Samedi soir. On avait oublié de fermer les portes du poulailler. Une nuit claire. Presque la pleine lune. Des milliards d’étoiles. On les a comptées.

Les poules sortent à l’air le jour. Dès que la lumière tombe, elles reviennent « à maison ». Et se perchent. Se « juquent », disent les vieux. C’est comme ça que les oiseaux dorment depuis que le monde est monde, au cas où. Parce que la majorité des dangers rampent au sol la nuit. Se jucher, pour se protéger.

On avait oublié, donc, de fermer les petites portes. C’est armé d’une lampe de poche que le plus jeune s’est habillé. Je l’ai accompagné.

Habillé est un mot optimiste. En ville, on aurait été arrêtés pour indécence ou internés. En plus de l’amende de distanciation.

C’est la pleine lune ce soir (mardi). Une super lune en plus (grosse et orange). Samedi, elle était presque ronde.
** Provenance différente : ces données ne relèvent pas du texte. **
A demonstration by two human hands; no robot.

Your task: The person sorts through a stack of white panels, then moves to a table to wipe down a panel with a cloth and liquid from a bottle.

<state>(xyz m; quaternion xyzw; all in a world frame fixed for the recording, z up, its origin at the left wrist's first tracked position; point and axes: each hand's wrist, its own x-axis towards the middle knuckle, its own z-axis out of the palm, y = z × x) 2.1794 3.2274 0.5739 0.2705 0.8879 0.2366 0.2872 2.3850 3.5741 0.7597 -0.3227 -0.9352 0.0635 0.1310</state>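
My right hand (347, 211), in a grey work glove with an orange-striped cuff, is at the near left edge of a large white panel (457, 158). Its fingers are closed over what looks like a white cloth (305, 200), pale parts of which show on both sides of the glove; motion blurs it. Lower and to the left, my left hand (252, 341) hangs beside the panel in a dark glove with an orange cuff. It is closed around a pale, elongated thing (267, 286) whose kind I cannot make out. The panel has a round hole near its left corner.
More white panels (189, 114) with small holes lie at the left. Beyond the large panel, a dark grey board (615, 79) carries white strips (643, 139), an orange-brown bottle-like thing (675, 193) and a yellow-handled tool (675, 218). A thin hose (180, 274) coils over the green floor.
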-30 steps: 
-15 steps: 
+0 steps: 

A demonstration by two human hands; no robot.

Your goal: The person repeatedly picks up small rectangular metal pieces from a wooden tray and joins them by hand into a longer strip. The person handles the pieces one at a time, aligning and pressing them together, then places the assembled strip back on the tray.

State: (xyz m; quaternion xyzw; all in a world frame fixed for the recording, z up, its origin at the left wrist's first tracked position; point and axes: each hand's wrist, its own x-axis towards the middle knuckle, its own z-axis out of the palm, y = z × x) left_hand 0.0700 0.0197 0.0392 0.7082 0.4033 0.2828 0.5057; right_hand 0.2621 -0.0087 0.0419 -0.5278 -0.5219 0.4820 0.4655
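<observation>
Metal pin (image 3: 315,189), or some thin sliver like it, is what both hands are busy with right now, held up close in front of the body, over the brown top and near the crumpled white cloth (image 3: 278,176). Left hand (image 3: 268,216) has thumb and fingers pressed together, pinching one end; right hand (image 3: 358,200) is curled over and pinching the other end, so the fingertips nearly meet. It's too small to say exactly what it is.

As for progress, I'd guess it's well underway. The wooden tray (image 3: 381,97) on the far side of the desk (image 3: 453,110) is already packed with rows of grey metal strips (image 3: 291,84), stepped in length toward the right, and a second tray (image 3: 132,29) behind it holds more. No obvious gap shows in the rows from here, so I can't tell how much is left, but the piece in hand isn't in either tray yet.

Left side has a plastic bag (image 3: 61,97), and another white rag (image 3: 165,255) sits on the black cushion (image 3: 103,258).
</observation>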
On faisait des ombres au sol en marchant vers le poulailler. Le ciel avait l’air d’un arbre de Noël. Clair et limpide. Comme un tableau de bord avec un infini de voyants lumineux. Une soucoupe volante.

PHOTO DAVID BOILY, ARCHIVES LA PRESSE

Pleine lune sur Montréal

« Check, c’est une planète, j’ai dit à l’enfant.

— Comment ça ?

— Des fois, elles s’approchent de la Terre. Ça veut dire que demain, il va falloir planter les épinards.

— Comment ça ?

— C’est comme ça. »

Pas besoin de cours d’astronomie ou d’astrologie, c’était évident. Toutes les raisons sont bonnes. Un jour, vais lui expliquer que les vraies choses sont autant dans les faits quand dans les distances invisibles entre soi et soi.

On a fait quelques recherches et on a découvert que c’était Vénus. Visible pour quelques jours seulement, en début de soirée. Vénus qui est aussi — on l’a appris en cherchant — en Gémeaux jusqu’en août.

Vénus en Gémeaux, ça veut aussi dire que si on tempère ses fantasmes avec une bonne dose de réalité, on va s’en sortir.

Vous jure que c’est vrai. Me suis dit que semer des épinards, c’était une réalité comme une autre.

« T’en as vu souvent des planètes, papa ?

— Plein, chaque fois que je prends mon vaisseau spatial, j’en croise des milliers.

— Arrête de niaiser. »

Il est à l’âge où ce serait encore possible si j’insistais un peu. Je vois le doute dans ses yeux lorsque je lui dis qu’il entrera à Poudlard (l’école des sorciers d’où Harry Potter a sauvé le monde) en septembre.

« Es-tu déjà allé sur Vénus ?

— Oui, une fois ou deux. Mais là on ne peut pas, parce qu’on est confinés. C’est une belle planète, pis on va la protéger en restant ici. Vais t’emmener quand tout ça sera fini.

— T’as un vaisseau spatial ? il a dit incrédule.

— Oui, dans mon storage à l’atelier à New York. Pis quand tout ça sera fini, on va aller faire un tour. »

Il reste quatre semaines. Juste assez de temps pour manger des épinards avant le 4 mai. Avec du beurre. Et aller dans l’espace avant la fin du printemps.

Les oiseaux, comme nous, vont continuer d’avoir peur la nuit. Il n’y aura pas beaucoup de différence entre le monde d’avant et celui d’après. Jetez un regard à la Lune ce soir, vous allez voir.